Yanlar arasında görülen elatmanın önlenmesi, yıkım ,eski hale iade ve tazminat davası sonunda, yerel mahkemece davanın kısmen kabulüne ilişkin olarak verilen karar davacı ve davalı Y.. A.Ş. vekili tarafından yasal süre içerisinde temyiz edilmiş olmakla dosya incelendi, Tetkik Hakimi raporu okundu, açıklamaları dinlendi, gereği görüşülüp düşünüldü;
Dava, çaplı taşınmaza elatmanın önlenmesi,yıkım, eski hale iade ve tazminat isteklerine ilişkindir.
Mahkemece, davalılardan EPDK yönünden açılan davanın yargı yeri farklılığı, başka bir ifade ile davanın idari yargının görevinde kaldığı gerekçesi ile reddine, keza kendisine husumet tevcih edilen B... Holding adında bir elatan tüzel kişilik saptanamadığı, yine M....A.Ş nin de bir elatma olgusunun saptanamadığı gerekçesiyle davanın reddine, Y... Hidroelektrik Ür.ve Tic. A.Ş. Hakkında açılan davanın ise kısmen kabulüne karar verilmiştir.
Gerçekten de; B... Holding ile Makyol... A.Ş. Hakkında açılan davadaki tazminat isteği bakımından daha önce davalı Y... A.Ş tarafından bedel ödenmek suretiyle davacının zararı karşılandığından isteğin reddedilmiş olmasında bir isabetsizlik bulunmamaktadır. O halde, davalı Y... A.Ş nin tüm, davacının ise öteki temyiz itirazları yerinde değildir, reddine.
Ancak davalı olarak husumet kendisine yöneltilen Y... A.Ş , diğer davalı EPDK nun taşeronu sıfatıyla elatma olgusunu gerçekleştirmiş bulunduğu dosya kapsamından anlaşılmakla dava konusu eylemin haksız fiil niteliğinde olduğu gözetildiğinde taşeron şirket ile birlikte sorumlu tutulması gerekeceği sabittir. Buna göre, EPDK yönünden iddianın içeriğine göre eylemi 2577 sayılı Yasanın 2. maddesinde belirtilen hallerden hiç birisine uygun bulunmadığından davalı Y...A.Ş ile birlikte sorumlu tutulması gerekirken bu husus gözardı edilerek yazılı olduğu üzere hüküm kurulmuş olması isabetsiz olduğu gibi,davacı çekişmeli taşınmaz içindeki duvarın yıkımını istemiş olmasına karşın mahkemece bilirkişi raporunda B ve C harfleri ile gösterilen bölümde kalan kısmın yıkımına karar verilmiş olması da doğru değildir.

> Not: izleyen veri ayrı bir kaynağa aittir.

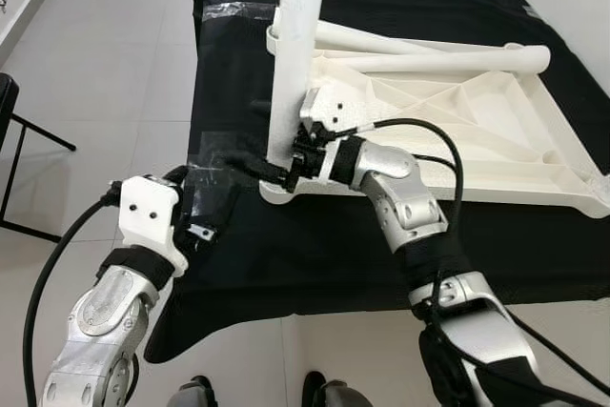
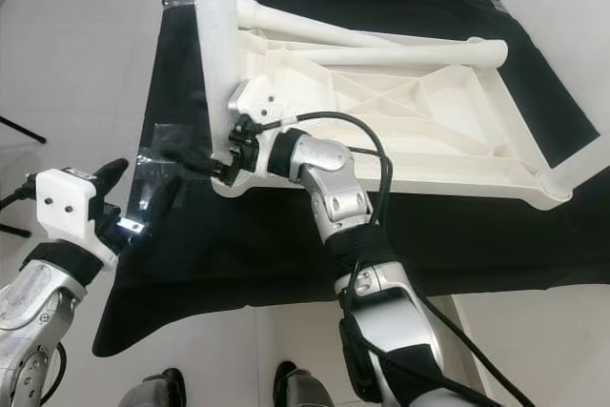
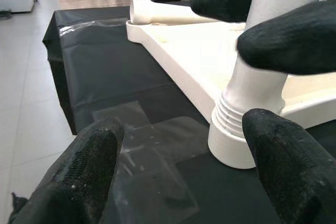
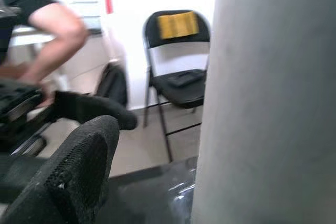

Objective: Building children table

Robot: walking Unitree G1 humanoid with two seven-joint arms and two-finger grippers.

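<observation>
Right gripper [image 1: 276, 174] clasps upright leg [image 1: 297, 54]; threaded base [image 3: 237, 124] visible at wrist

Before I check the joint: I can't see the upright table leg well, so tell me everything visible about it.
The upright leg is a smooth white tube, plastic by the look, standing vertically in the near-left corner socket of the upside-down tabletop. Ribbed threads show just above the socket collar, so it looks not fully screwed in. The right gripper has its black fingers at the leg's base; the left gripper hovers open just short of the socket, not touching.
</observation>
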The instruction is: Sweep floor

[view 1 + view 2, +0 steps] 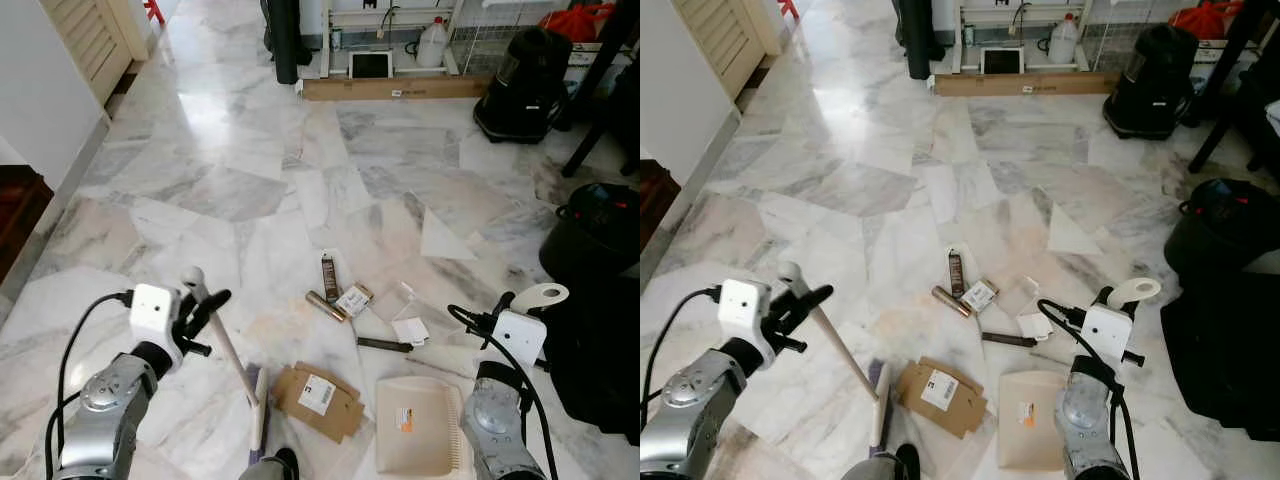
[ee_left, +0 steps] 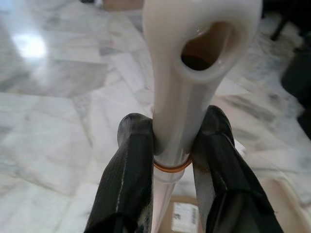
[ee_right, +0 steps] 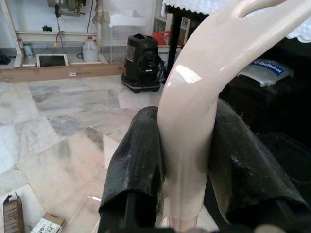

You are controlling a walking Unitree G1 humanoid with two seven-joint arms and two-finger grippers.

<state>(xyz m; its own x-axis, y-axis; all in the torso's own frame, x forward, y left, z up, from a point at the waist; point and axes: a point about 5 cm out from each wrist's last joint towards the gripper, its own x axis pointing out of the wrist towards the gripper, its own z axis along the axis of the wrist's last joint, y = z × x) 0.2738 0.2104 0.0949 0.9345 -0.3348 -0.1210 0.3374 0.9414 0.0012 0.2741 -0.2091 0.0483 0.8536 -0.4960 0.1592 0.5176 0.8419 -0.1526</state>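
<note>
My left gripper (image 1: 203,305) is shut on the cream handle of a broom (image 2: 181,102), near its top end with the hanging hole. The shaft slants down to the broom head (image 1: 258,405) on the marble floor in front of me. My right gripper (image 3: 187,126) is shut on the curved cream handle (image 1: 540,296) of a dustpan (image 1: 420,425) whose tray rests flat on the floor. Between them lies litter: a flattened cardboard piece (image 1: 318,398), a small brown box (image 1: 329,277), a small white box (image 1: 354,299), a metal cylinder (image 1: 325,305), white paper (image 1: 410,330) and a dark stick (image 1: 383,344).
A black vacuum cleaner (image 1: 525,85) stands at the far right, a black bin (image 1: 598,235) and dark bags closer on the right. A long cardboard box (image 1: 395,88), shelving and a white jug (image 1: 432,45) line the back. A white wall and louvred door (image 1: 95,40) bound the left.
</note>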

O halde, teknik bilirkişi raporunda belirtilen B ve C nin dışında kalan ve kuzeye doğru uzayan taralı olarak gösterilen duvar kısmının da yıkılmasına karar verilmesi gerekirken değinilen bu hususlar gözetilmeksizin yazılı olduğu üzere hüküm kurulmuş olması doğru değildir.
Davacı vekilinin temyiz itirazları belirtilen nedenlerle yerindedir. Kabulüyle, hükmün açıklanan bu nedenlerden ötürü (6100 sayılı Yasanın geçici 3.maddesi yollaması ile) 1086 sayılı HUMK."nın 428.maddesi gereğince BOZULMASINA, alınan peşin harcın temyiz edene geri verilmesine, 17.12.2012 tarihinde oybirliğiyle karar verildi.